To assess the publication bias of the 10 articles, we used Begg’s test and Egger’s test. As we have inferred, the assessment of Egger’s test and Begg’s test did not reveal any publication bias in the ensemble analysis (t = 0.87, P = 0.4073; Z = 0.44, P = 0.6547) (Fig 3A). In regards to the sensitivity analysis, the results ranged from 8.24 (95% CI, 3.80∼17.88) to 11.11 (95% CI, 5.01∼24.61) upon the omission of a single study with the random effects model (Fig 3B). Hence, as indicated by the sensitivity analysis, Begg’s test and Egger’s test, the credibility and accuracy of our meta-analysis result was very high.

thumbnail
Fig 3. Funnel plot for publication bias test and sensitivity analysis of the summary odds ratio coefficients on the relationship between RASSF1A gene promoter methylation and melanoma.

https://doi.org/10.1371/journal.pone.0171676.g003

The relationship between RASSF1A gene promoter methylation and prognosis of patients with melanoma

According to previous studies [9, 19, 36] and assembly-Mar.2006 (NCBI 36/hg18), we analyzed 11 different probes located in the RASSF1A gene promoter region (cg24859722, cg13872831, cg00777121, cg04743654, cg12966367, cg08047457, cg25747192, cg21554552, cg27569446, cg25486143, cg06172942), which contain the transcription start site (chr3:50353240) of the RASSF1A gene and the CpG island A (chr3: 50352808–50353544) of RASSF1 gene. We collected data from 355 patients with skin cutaneous melanoma from TCGA project for a correlation analysis. The ages of the 365 patients with skin cutaneous melanoma ranged from 15 to 90, and the American Joint Committee on Cancer (AJCC) pathologic tumor stage ranged from 0-IV. Moreover, 221 patients were male, and 134 were female (S1 Table). In regards to the relationship between RASSF1A gene promoter methylation and the disease-free survival (DFS) of patients with skin cutaneous melanoma, we chose 314 patients for analysis. In terms of the relationship between RASSF1A gene promoter methylation and overall survival (OS) of patients with skin cutaneous melanoma, we selected 350 patients for analysis. All the patients with skin cutaneous melanoma who were chosen by us received surgical treatment. Of the 314 patients with skin cutaneous melanoma selected for the DFS analysis, 31.52% had RASSF1A gene promoter methylation. Among the 350 patients with skin cutaneous melanoma selected for the OS analysis, 32.00% of patients had RASSF1A gene promoter methylation.

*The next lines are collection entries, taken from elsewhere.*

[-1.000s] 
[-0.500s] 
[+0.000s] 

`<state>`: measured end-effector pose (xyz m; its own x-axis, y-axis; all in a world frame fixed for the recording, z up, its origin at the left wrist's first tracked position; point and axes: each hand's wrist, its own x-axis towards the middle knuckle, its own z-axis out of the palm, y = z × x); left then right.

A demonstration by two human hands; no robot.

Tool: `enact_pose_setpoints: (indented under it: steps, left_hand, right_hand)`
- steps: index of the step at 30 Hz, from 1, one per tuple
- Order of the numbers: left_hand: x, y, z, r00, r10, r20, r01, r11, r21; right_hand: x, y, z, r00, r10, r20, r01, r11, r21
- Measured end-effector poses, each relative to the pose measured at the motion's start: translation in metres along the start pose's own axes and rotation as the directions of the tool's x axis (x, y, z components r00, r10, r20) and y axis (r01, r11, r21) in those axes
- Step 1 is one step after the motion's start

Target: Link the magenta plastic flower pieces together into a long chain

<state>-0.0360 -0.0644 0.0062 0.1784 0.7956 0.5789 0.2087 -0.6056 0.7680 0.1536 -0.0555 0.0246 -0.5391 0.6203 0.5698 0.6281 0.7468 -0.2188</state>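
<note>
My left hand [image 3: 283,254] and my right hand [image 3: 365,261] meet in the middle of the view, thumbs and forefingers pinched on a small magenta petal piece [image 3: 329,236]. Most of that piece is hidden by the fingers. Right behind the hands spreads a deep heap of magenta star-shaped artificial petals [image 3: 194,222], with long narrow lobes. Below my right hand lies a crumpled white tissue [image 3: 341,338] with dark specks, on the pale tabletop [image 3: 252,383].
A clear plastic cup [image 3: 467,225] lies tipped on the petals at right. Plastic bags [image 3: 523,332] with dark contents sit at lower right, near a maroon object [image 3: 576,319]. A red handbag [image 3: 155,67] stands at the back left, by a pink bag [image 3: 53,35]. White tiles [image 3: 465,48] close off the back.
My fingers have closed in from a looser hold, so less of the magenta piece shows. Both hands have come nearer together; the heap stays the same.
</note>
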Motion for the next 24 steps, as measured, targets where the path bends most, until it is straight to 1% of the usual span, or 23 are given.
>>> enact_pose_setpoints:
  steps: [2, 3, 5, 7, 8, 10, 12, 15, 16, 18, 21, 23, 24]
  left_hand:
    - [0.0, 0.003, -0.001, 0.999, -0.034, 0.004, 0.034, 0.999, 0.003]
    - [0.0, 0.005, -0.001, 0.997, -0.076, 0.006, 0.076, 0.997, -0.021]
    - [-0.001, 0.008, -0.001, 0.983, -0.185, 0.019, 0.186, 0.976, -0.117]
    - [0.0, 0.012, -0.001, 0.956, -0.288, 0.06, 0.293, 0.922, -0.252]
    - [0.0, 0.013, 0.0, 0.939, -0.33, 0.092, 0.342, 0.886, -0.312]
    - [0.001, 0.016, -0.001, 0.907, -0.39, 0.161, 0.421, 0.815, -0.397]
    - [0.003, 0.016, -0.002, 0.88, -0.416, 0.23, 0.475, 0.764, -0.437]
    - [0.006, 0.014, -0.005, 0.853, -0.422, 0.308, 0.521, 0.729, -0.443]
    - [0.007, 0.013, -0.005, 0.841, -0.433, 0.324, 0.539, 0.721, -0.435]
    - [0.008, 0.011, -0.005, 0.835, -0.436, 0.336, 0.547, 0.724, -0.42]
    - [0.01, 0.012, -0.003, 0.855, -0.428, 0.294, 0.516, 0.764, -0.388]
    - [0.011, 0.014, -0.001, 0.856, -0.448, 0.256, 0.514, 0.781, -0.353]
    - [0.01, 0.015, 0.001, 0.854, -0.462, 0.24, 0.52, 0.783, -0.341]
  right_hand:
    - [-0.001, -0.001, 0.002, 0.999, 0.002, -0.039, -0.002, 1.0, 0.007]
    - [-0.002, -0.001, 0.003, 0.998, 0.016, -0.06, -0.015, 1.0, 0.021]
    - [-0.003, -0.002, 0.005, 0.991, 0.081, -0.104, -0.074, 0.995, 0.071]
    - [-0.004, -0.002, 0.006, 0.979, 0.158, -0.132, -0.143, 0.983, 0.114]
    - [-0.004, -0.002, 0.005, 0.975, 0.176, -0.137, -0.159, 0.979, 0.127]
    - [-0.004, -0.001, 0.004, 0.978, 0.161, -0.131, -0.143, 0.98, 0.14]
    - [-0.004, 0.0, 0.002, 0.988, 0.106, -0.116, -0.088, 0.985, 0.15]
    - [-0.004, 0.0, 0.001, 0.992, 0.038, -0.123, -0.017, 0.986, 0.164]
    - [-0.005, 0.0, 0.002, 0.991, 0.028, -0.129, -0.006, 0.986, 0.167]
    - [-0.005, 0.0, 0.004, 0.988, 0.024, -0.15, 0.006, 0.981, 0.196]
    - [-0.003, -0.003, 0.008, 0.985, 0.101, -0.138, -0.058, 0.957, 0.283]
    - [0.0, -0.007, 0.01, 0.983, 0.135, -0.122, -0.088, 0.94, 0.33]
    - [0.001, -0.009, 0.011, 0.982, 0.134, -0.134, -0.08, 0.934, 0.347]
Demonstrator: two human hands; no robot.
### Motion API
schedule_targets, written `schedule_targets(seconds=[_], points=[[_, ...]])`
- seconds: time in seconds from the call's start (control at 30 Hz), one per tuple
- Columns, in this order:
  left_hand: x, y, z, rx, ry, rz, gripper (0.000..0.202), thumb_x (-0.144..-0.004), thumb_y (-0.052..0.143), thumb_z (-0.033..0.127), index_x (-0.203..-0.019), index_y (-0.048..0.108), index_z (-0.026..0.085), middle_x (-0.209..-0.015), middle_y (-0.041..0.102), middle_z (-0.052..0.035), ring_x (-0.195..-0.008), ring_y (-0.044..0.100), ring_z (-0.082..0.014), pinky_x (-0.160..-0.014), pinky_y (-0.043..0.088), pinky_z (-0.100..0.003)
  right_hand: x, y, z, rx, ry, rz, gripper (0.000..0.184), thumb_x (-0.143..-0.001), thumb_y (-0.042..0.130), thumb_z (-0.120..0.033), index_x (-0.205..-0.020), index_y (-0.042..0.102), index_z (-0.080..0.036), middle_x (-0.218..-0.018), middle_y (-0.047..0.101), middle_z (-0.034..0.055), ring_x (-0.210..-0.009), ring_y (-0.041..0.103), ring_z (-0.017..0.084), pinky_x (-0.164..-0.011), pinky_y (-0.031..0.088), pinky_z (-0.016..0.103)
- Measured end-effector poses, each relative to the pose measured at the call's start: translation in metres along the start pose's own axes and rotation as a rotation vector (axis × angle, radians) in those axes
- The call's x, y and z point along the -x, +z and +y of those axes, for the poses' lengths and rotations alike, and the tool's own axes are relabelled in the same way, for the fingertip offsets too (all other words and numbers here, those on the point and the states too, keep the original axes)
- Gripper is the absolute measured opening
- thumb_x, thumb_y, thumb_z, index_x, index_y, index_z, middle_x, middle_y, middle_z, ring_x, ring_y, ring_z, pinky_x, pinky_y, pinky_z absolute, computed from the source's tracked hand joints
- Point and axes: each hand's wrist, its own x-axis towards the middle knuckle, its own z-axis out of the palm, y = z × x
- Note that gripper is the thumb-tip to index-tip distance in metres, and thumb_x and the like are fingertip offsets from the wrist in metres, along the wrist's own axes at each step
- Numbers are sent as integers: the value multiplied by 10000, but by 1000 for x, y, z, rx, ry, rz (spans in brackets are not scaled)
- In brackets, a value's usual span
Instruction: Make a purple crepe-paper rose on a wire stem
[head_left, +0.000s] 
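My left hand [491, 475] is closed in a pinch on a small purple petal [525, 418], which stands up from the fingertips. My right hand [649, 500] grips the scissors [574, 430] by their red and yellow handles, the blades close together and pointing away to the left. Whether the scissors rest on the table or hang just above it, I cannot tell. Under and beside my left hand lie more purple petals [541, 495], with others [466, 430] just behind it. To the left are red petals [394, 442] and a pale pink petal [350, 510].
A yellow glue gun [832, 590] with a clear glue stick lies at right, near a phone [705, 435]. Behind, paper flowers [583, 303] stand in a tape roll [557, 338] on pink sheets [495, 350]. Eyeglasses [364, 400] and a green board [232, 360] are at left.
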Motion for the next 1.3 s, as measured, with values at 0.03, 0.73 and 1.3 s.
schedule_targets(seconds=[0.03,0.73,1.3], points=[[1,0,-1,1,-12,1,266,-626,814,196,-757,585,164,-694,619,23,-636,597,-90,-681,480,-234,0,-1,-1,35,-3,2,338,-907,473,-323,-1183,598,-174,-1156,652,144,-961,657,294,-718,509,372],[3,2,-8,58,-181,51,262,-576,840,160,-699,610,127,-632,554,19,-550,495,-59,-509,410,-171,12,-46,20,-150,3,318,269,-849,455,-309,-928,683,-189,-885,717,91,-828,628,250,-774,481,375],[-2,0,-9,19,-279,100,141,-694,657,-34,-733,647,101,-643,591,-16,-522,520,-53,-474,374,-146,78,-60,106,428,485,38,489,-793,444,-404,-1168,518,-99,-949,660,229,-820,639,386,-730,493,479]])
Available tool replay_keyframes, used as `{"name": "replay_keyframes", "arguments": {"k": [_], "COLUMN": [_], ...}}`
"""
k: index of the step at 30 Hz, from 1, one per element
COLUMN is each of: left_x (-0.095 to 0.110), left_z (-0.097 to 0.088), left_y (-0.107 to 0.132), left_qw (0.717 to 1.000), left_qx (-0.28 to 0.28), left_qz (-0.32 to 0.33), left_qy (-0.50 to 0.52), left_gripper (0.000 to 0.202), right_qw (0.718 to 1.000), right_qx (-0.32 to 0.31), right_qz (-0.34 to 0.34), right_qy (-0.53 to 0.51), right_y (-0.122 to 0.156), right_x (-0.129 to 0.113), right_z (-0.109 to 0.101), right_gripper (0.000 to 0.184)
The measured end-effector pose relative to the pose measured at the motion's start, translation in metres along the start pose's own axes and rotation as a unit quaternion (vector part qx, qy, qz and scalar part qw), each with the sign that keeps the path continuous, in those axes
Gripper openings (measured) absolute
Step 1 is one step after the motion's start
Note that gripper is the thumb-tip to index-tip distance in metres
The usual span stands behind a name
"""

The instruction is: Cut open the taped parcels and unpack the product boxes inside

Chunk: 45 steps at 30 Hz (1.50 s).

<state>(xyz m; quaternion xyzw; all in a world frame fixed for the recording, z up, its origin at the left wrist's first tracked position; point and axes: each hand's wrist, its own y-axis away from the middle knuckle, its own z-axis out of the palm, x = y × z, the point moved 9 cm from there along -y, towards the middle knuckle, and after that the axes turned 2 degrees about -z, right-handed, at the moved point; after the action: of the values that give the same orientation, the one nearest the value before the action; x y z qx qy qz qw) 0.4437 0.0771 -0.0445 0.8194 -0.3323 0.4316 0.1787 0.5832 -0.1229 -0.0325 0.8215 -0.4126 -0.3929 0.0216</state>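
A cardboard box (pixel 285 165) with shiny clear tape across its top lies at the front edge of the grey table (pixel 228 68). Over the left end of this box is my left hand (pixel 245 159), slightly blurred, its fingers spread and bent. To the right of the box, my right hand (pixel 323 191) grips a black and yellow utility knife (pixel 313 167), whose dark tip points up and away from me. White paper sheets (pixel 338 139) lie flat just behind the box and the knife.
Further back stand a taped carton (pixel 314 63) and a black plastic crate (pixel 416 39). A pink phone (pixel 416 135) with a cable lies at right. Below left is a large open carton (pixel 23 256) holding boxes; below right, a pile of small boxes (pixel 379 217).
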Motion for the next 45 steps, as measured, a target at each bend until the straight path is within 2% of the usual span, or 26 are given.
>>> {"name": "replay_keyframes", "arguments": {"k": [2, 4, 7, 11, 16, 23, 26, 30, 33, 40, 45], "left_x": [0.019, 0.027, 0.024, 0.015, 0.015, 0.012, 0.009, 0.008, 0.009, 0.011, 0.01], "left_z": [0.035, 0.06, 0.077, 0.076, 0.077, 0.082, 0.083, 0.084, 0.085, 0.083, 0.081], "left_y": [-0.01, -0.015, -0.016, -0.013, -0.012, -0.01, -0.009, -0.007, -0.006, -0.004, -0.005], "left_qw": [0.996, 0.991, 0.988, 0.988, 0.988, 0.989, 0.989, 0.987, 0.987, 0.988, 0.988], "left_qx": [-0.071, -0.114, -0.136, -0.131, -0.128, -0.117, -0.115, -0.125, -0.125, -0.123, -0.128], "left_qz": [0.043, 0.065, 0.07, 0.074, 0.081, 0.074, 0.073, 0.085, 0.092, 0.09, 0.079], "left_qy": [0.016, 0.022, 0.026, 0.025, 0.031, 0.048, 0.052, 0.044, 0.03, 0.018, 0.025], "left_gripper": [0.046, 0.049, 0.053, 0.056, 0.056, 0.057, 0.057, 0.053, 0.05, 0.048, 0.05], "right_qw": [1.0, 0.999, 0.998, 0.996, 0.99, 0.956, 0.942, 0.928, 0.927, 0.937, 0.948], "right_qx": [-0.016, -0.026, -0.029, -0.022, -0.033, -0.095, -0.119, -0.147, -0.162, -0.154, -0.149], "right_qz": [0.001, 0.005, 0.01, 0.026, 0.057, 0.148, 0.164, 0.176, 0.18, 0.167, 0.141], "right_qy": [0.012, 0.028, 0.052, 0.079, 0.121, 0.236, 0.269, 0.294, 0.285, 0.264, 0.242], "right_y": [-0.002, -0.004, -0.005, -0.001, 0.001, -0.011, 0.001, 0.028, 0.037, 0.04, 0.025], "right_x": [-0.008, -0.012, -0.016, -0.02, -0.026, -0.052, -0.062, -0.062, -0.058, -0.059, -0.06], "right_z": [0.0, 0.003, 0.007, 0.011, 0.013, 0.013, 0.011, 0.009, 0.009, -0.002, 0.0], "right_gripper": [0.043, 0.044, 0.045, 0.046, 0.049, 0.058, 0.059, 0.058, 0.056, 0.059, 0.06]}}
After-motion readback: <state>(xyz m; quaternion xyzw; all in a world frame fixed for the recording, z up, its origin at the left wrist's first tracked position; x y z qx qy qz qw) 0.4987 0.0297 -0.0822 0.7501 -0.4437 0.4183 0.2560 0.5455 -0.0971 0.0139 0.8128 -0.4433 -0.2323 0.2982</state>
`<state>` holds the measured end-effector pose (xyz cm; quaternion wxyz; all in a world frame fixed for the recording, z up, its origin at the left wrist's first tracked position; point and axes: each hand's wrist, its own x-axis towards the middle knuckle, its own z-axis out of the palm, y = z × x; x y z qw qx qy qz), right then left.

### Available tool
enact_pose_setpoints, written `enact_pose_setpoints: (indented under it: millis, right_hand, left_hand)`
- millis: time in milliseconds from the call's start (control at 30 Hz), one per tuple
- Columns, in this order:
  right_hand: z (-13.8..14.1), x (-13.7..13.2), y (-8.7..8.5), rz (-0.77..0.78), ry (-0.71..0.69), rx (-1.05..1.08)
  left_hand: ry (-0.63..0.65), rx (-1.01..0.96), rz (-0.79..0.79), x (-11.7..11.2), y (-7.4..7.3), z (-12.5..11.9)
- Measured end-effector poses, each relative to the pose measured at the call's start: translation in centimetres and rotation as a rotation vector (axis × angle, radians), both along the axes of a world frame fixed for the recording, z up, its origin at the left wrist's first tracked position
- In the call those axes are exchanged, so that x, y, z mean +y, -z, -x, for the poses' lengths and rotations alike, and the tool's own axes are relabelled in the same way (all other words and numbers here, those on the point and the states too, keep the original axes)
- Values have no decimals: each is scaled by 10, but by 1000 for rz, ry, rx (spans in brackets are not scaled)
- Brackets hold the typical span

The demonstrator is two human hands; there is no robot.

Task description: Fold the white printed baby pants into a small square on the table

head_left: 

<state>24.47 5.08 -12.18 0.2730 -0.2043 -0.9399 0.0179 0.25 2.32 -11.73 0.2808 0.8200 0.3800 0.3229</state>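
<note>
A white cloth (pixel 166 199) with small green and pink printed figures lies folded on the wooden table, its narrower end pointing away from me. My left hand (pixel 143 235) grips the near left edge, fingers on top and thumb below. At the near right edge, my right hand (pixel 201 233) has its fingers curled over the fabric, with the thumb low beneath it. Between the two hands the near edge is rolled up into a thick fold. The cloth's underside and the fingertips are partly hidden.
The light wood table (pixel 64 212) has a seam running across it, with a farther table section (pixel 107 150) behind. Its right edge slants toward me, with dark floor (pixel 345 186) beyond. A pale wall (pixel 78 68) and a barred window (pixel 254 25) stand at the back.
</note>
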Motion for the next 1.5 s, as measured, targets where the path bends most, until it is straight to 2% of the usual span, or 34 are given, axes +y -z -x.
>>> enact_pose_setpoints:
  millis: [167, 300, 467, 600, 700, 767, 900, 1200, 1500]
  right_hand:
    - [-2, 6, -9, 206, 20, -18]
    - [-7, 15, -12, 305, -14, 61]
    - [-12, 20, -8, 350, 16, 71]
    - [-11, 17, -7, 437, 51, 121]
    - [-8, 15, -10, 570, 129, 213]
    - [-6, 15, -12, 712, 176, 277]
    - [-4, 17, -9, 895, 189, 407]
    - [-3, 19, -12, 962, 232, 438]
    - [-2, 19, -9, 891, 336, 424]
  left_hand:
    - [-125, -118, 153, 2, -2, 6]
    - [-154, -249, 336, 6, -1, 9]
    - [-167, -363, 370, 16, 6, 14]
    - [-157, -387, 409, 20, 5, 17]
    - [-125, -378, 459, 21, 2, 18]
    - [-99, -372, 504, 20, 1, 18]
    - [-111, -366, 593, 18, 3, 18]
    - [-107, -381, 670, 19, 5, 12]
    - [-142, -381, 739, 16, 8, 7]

After we used the Kaplan-Meier method to analyze the relationship between RASSF1A gene promoter methylation and the prognosis of patients with skin cutaneous melanoma, we found that the HR was 0.94 (95% CI = [0.69; 1.27], P = 0.694) for the DFS (Fig 4A) and 0.74 (95% CI = [0.53; 1.05], P = 0.106) for the OS (Fig 4B), which suggests that no significant difference existed between RASSF1A gene promoter methylation and the prognosis of patients skin cutaneous melanoma.

thumbnail
Fig 4. The relationship of RASSF1A gene promoter methylation and the survival curve of patients with skin cutaneous melanoma from TCGA data.

(A, B), Association of patient survival and RASSF1A gene methylation status based on the Kaplan-Meier method.

https://doi.org/10.1371/journal.pone.0171676.g004

We also used the data from TCGA project to explore the relationship between RASSF1A gene promoter methylation and the clinical features of patients with skin cutaneous melanoma. As we speculated, no statistically significant difference was found between RASSF1A gene promoter methylation and patient age (the P value was 0.514 for age>60 vs age≤60), AJCC pathologic tumor stage (the P value was 0.939 for stage 0-II vs stage III-IV), or gender (the P value was 0.355 for males vs females).

Discussion

Melanoma generally refers to malignant melanoma, which is a type of skin malignancy. Melanoma, squamous cell carcinoma and basal cell carcinoma are the three most common malignant tumors of the skin. Melanoma forms when melanocytic nevi or melanin spots become malignant. In recent years, melanoma has become the fastest growing malignant tumor among all malignant tumors, and its annual growth rate is 3% to 5%. More seriously, when malignant melanoma is in its rapid growth period, the prognosis of patients is poor and the mortality rate is higher.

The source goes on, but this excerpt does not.